Next time you go to CES, make sure to check out Quad, ProAc, and Spendor.

At T.H.E Show, see Audio Note.


----------



## Navy Chief

I agree with the HR meet, even just an empty parking lot somewhere. Just like hearing and seeing what everyone else has.


----------



## raamaudio

Not sure I will ever go to CES again unless a bunch of my old car audio buddies are going to go and hang out together for dinner, etc.....that is the fun part for me 

Who knows though, maybe when my convertible Vette is done somebody might want it in a booth. It will be pretty close to a ZR1 in body work, real roll bar, real comfy race seats, CF bits inside, full tricked out suspension, brakes, cooling, a very very capable track car with a killer sounding system.....I have figured out a way to get close to 500WHP for a very reasonable cost but more importantly, no boost headaches, totally NA and still get great fuel mileage and pass CA smog if we move back there 

It is not a show car, it is a go car that looks pretty dang nice for one that will be getting driven quite hard in HPDE and TT. 

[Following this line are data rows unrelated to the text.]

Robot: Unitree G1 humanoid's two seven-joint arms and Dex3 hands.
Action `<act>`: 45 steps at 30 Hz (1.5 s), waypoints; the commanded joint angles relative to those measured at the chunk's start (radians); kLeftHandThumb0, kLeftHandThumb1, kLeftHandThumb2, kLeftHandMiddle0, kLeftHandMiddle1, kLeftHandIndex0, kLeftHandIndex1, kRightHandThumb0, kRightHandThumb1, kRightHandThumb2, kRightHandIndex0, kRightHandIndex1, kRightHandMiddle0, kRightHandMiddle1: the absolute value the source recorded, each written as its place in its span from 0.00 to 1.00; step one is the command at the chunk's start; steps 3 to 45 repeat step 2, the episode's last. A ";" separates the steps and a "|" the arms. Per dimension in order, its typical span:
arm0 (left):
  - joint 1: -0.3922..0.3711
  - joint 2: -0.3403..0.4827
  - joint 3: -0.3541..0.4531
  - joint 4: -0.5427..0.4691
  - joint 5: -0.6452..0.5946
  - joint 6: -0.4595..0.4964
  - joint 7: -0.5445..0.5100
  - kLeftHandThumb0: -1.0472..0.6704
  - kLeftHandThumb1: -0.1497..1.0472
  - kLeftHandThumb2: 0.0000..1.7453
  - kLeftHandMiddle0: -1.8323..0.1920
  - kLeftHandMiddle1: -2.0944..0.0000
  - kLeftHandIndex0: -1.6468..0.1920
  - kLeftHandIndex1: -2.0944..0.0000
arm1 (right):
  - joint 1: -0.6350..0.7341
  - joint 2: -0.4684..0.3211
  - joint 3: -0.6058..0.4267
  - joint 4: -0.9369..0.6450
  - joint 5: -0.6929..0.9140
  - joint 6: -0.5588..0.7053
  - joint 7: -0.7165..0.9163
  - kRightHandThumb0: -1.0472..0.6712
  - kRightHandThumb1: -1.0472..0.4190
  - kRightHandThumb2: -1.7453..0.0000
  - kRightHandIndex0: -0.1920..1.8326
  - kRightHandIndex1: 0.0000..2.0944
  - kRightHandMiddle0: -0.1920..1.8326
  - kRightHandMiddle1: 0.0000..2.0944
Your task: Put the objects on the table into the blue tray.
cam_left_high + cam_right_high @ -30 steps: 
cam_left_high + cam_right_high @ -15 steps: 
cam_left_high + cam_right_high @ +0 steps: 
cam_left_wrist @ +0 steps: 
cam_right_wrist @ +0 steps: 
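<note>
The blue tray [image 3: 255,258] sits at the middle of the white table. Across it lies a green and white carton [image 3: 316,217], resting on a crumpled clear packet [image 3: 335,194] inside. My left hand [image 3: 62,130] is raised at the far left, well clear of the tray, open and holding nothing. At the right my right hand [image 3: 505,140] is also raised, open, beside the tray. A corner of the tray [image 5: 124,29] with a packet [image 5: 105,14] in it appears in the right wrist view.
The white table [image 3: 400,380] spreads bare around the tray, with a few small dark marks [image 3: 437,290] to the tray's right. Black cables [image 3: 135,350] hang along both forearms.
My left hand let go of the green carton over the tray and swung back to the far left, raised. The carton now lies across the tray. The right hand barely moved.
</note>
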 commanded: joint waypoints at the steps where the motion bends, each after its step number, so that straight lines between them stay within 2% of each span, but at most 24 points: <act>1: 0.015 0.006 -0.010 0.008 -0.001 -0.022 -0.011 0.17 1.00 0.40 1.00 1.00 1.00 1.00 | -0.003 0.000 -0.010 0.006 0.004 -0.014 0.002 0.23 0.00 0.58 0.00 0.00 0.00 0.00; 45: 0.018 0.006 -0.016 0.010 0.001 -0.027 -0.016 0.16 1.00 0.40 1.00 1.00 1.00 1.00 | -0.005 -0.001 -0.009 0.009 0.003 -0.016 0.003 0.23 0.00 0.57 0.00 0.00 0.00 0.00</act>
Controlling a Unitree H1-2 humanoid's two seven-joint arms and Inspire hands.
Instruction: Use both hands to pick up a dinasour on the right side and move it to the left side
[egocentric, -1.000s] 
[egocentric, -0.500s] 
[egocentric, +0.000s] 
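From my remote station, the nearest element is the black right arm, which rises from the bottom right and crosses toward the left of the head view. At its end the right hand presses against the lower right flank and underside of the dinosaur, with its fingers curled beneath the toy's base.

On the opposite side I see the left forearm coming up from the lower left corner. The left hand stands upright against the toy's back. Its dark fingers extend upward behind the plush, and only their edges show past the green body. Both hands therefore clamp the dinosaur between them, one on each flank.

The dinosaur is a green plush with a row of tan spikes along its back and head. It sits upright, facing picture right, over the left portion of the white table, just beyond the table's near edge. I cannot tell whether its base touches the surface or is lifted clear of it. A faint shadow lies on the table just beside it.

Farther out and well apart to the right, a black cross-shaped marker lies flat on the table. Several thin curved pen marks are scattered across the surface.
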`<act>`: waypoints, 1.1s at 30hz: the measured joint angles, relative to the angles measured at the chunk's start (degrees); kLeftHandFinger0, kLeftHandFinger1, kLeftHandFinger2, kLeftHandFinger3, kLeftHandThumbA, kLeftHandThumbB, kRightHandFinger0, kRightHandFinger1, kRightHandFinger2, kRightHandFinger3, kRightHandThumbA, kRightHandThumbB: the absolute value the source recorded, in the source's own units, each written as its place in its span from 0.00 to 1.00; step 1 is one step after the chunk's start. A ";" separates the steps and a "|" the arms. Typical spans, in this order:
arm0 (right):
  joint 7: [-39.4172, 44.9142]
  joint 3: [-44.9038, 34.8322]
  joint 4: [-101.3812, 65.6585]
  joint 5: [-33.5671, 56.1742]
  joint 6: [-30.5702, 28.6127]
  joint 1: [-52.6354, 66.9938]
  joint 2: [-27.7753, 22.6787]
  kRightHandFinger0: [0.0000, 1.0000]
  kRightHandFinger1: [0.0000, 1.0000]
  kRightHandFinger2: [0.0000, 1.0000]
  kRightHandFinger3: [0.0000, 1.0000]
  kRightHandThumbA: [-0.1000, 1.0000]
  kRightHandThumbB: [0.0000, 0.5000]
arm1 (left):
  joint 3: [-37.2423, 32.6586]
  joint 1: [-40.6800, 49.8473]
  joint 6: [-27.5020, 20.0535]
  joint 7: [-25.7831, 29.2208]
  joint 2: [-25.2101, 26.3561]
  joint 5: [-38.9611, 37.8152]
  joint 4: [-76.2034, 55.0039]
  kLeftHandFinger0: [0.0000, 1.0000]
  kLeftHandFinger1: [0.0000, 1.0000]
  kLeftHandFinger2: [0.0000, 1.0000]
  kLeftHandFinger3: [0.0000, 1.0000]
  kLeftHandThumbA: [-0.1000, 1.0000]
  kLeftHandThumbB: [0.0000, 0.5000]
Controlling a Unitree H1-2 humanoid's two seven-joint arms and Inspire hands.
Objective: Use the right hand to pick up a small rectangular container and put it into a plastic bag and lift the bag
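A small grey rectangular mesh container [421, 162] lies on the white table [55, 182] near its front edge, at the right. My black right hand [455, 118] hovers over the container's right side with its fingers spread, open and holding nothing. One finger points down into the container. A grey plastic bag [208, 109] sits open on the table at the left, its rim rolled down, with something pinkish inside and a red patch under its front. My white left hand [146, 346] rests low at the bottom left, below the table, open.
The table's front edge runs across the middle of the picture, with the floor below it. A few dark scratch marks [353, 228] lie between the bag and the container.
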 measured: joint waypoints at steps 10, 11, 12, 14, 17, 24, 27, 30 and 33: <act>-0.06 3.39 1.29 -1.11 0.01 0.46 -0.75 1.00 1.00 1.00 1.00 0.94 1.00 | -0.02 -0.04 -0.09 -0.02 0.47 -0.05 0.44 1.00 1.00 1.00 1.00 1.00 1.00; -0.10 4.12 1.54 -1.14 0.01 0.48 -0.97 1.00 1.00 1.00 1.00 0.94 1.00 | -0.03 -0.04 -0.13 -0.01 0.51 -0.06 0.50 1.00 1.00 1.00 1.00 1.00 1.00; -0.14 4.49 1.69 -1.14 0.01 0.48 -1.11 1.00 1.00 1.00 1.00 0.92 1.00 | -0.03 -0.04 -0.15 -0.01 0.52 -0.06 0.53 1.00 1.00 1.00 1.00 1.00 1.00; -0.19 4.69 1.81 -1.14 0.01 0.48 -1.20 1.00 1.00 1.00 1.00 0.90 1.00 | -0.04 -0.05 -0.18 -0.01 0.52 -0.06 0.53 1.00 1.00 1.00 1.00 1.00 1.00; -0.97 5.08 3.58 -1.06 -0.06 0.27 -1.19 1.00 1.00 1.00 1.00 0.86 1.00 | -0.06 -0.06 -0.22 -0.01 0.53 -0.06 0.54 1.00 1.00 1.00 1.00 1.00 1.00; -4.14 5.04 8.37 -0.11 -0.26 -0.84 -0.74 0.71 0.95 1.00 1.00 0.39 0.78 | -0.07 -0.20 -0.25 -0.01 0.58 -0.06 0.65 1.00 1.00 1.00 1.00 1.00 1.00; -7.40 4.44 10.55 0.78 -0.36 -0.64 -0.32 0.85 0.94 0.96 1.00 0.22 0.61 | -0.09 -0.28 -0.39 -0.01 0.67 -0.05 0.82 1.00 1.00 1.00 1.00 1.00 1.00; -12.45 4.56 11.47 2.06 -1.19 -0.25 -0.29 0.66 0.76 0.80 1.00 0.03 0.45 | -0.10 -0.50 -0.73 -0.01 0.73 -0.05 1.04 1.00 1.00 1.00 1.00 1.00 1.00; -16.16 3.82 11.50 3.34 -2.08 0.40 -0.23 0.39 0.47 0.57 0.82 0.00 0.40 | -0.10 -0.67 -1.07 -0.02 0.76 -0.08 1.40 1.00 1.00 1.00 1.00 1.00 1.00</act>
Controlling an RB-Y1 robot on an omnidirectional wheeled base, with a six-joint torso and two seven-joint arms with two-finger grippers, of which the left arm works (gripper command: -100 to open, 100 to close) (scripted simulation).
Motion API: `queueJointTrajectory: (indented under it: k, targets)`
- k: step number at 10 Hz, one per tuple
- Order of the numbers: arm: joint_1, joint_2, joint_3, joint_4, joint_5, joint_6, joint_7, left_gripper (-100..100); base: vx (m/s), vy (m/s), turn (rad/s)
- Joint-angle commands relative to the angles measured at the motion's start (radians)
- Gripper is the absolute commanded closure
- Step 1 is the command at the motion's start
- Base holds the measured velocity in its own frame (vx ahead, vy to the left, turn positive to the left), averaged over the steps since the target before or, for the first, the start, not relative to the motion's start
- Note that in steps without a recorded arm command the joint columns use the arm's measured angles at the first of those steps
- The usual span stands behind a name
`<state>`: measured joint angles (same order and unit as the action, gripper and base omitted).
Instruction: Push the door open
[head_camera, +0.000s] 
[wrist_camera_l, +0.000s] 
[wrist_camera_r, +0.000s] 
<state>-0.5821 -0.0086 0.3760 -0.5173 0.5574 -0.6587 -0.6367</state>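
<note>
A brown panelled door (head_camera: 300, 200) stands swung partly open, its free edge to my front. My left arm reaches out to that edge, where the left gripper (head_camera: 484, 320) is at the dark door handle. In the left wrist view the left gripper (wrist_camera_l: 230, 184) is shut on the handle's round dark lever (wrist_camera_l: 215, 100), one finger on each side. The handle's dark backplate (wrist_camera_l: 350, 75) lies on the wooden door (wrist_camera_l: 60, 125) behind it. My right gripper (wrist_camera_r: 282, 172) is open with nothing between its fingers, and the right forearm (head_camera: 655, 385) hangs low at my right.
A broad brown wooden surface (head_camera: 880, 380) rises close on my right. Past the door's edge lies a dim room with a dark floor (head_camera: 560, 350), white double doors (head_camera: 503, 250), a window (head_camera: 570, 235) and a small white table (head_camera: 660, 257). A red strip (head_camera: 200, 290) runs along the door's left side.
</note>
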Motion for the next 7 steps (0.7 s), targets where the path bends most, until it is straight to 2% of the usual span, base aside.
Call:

I have already done every suspension mod I can do, brakes, coolers, accusump, race grade radiator, exhaust, intake, tune.....built diff, etc....now doing a head and cam swap, porting, etc..... fully sound deadening in place, great system but upgrading it again, just needs paint which is coming soon and a bit more juice under the hood. 

Plus I built a 6 lb hitch to two our 1946 Aluminum teardrop trailer I am rebuilding so our doggies can come along on wine tours, book buying trips for my wife's business, shows, etc........

Rick


----------



## raamaudio

Nice system by the way

I have been looking at a lot of tube amp options and probably going to buy a Chinese 300B SET amp then rebuild it with the best tubes and caps, etc.....about 30% the cost of other great designs as only need 10 watts or so, $2k for a world class amp for horn loaded speakers

It would have to be a push pull amp for speakers demanding a lot of power and not cost a fortune but there are some great P/P amps available as well so an upgraded Chinese one would be nice. I will never run a transistor amp in a home system again! (not unless something incredible comes along someday, not there yet)

Rick


----------



## Mike_Dee

I just felt something move down there. :blush:


----------



## req

the vette sounds like a sweet whip man. too bad i dont live out that way hahah. and it sounds like you got an awesome hand on modding that tube amp. make sure you post some pics when\if you do it 

HR meet? i say yes. its snowing\sleeting toady, and my car is not all done yet. but im close. im moving back to syracuse, NY in may. so we better get this done before i roll out.


----------



## Kenreau

raamaudio said:


> Nice system by the way
> 
> I have been looking at a lot of tube amp options and probably going to buy a Chinese 300B SET amp then rebuild it with the best tubes and caps, etc.....about 30% the cost of other great designs as only need 10 watts or so, $2k for a world class amp for horn loaded speakers
> 
> It would have to be a push pull amp for speakers demanding a lot of power and not cost a fortune but there are some great P/P amps available as well so an upgraded Chinese one would be nice. I will never run a transistor amp in a home system again! (not unless something incredible comes along someday, not there yet)
> 
> Rick



Fwiw, check out the Cayin line of tube amps. I bought a pair of their 860 monoblocks amps and was very impressed. They appear to be the Cadillac big brother to the Chevy build PrimaLuna. Bigger/ better trannys, point to point wiring, more film caps. I went through them and swapped out all the generic knock off parts for Sonic Craft and Cardas stuff, Black Gates, and everything in the signal path. Then added some vintage NOS tubes and was a happy camper. I only sold them after I changed to different, less efficient speakers.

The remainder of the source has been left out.